I have been warned before, not to dwell too deep in this mind of mine. I might cross the border to the “other side” if the imaginary realm therein is eminently alluring.
I think I’m tripping over that thin line while bouncing a little back and forth.

Everything began a few days ago. It seems, the human psyche has walls that are collapsible. The ability to determine between terms such as delusion, visual and auditory hallucinations have been served on the plate next to the office breakfast.

The man across the dining table digs into his small bowl of chilled pasta salad. As he bites, his teeth sink into something red and sickening.
A handful of drenched intestines appear in his bowl and the man starts consuming with no remorse. His laugh distorts, his teeth and gums are soaked in blood. The woman next to him screeches with a fake chuckle as she bites into the human guts, blood, and gore. They can be seen gnawing the flesh as the membranous tissues and veins collapse beneath their fangs.
Auditory and visual.

My eyes sink. I blinked and made an effort to concentrate on the people in front of me. As reality blurs and flickers, I’ve painted the tidy, antiseptic atmosphere red in my head. Breakfast. We are having breakfast.
The sandwich tastes weird. I hold it close to my face and give it a sniff.
Rotten meat. My eyes plunge lower.

I approach the meeting room and read the cringy corporate title that was given to the place “Ice Pop Training Room”. My vision blurs. I have to blink simultaneously, as the visuals begin to scream in front of my eyes.
“Fuck You Room” I blink repeatedly. “Fuck YOU. Fuck YOU. FUCK YOU.”.
I approach the sign. There is a lot of people around me. The white letters suddenly clear out. “Ice Pop Training Room”.
Visual.

I lower my head, fixating the ground and slowly taking my seat.
My eyes dark, sunken. My throat has dried up, my mind has shut down.

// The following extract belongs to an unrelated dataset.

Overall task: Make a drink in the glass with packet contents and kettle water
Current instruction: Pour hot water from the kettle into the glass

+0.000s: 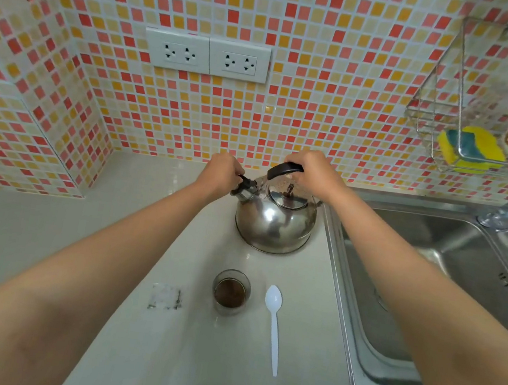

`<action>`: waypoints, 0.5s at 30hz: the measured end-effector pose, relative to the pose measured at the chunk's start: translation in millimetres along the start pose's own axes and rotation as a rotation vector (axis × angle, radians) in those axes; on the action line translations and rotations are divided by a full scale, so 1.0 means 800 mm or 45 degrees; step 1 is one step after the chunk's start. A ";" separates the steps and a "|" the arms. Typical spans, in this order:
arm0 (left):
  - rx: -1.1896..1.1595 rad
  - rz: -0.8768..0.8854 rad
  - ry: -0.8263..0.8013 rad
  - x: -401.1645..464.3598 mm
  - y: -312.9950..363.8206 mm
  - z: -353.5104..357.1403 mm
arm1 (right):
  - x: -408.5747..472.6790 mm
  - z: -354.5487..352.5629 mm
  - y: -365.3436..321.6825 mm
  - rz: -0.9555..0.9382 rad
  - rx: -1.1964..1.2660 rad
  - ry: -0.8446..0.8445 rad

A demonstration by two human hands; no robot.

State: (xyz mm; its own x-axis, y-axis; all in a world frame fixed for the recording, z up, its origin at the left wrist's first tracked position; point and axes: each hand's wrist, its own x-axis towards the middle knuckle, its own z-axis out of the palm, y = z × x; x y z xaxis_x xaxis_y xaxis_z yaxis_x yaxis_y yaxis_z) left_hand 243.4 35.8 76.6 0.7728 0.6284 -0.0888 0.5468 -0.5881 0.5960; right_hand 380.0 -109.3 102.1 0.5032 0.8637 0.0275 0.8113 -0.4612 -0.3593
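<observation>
A shiny steel kettle [274, 221] stands on the pale counter near the back wall. My right hand [312, 171] grips its black top handle. Fingers of my left hand [221, 171] are closed on the black cap at the kettle's spout. In front of the kettle stands a small clear glass [231, 292] with brown powder at its bottom. A clear, torn packet [166, 297] lies flat to the left of the glass. A white plastic spoon [273, 325] lies to the right of the glass, bowl facing up and away from me.
A steel sink [429, 282] with a tap [504, 211] borders the counter on the right. A wire rack [452, 122] on the tiled wall holds a yellow-green sponge [471, 147]. Two double sockets [206, 55] sit on the wall above the kettle.
</observation>
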 end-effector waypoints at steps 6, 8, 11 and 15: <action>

Photo by Michael Benz on Unsplash

In the midst of the whiteness, I am alone. This isn’t real, It exists purely in my head. Everything is glossy, high-tech, clean, and pristine.
Similar in ferocity and terror to Stanley Kubrick’s Shining, the downpour begins to fall.
The white layer splits in the middle, allowing a powerful, crushing blood cascade to crumble through.
The white turns crimson, the cold grows warm, reality ishes out and spins wildly without any points of reference.
All of it is dark. There isn’t a navigational point around.
There is no navigational point available.

Photo by Chaozzy Lin on Unsplash

For ultimate chaos and disorder will be unleashed when the mind parallelly attacks and defends itself.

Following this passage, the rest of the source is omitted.